Plus formellement encore que Hertz, M. Poincaré a proclamé le droit, pour la Physique mathématique, de secouer le joug d’une trop rigoureuse logique et de briser le lien qui rattachait les unes aux autres ses diverses théories. « On ne doit pas se flatter, a-t-il écrit[1], d’éviter toute contradiction ; mais il faut en prendre son parti. Deux théories contradictoires peuvent, en effet, pourvu qu’on ne les mêle pas, et qu’on n’y cherche pas le fond des choses, être toutes deux d’utiles instruments de recherche, et, peut-être, la lecture de Maxwell serait-elle moins suggestive s’il ne nous avait pas ouvert tant de voies nouvelles divergentes. »

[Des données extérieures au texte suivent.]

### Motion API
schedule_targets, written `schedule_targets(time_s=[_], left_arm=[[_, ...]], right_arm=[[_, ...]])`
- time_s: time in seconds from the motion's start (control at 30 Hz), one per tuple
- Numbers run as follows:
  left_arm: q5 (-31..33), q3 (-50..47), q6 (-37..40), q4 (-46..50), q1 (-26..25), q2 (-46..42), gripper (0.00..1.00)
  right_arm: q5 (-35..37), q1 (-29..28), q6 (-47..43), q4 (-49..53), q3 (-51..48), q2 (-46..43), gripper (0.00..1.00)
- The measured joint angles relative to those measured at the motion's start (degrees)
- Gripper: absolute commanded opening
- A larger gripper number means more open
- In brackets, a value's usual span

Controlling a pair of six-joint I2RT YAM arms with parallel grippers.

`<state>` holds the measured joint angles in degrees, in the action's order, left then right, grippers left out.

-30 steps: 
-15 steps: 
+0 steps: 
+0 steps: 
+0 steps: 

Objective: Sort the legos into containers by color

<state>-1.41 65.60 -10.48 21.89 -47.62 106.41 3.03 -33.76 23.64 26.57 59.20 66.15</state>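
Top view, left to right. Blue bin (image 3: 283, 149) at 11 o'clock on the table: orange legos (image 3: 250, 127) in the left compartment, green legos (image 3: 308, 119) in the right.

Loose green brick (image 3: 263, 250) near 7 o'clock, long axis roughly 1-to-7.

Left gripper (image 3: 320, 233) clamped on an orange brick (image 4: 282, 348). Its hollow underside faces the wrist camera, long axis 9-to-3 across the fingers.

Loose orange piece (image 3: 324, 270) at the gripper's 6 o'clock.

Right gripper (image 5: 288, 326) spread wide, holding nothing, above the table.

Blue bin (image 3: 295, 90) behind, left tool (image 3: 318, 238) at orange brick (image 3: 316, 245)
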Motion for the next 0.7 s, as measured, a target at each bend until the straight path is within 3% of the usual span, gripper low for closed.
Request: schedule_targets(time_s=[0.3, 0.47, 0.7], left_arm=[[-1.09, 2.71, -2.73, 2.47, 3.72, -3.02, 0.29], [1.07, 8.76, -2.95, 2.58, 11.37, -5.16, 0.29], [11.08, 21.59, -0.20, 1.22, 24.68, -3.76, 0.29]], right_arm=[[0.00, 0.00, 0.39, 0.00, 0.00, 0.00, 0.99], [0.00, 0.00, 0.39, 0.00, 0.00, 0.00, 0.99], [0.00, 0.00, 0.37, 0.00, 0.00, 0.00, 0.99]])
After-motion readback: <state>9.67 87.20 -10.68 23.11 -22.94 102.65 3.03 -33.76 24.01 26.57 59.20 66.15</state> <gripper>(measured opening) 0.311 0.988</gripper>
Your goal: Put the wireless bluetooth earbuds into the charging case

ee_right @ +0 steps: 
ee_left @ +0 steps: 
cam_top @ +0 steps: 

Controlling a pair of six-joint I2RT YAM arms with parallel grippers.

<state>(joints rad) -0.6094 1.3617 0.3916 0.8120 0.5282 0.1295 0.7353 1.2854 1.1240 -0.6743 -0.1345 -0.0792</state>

Ces paroles, qui donnaient libre pratique en France aux méthodes de la Physique anglaise, aux idées professées avec tant d’éclat par lord Kelvin, ne demeurèrent pas sans écho. Bien des causes leur assuraient une résonnance forte et prolongée.

Je ne veux parler ici ni de la haute autorité de celui qui proférait ces paroles, ni de l’importance des découvertes au sujet desquelles elles étaient émises ; les causes que je veux signaler sont moins légitimes, bien que non moins puissantes.

Parmi ces causes, il faut citer, en premier lieu, le goût de ce qui est exotique, le désir d’imiter l’étranger, le besoin d’habiller son esprit comme son corps à la

  1. H. Poincaré : Électricité et Optique. I. Les théories de Maxwell et la théorie électro-magnétique de la lumière. Introduction, p. ix.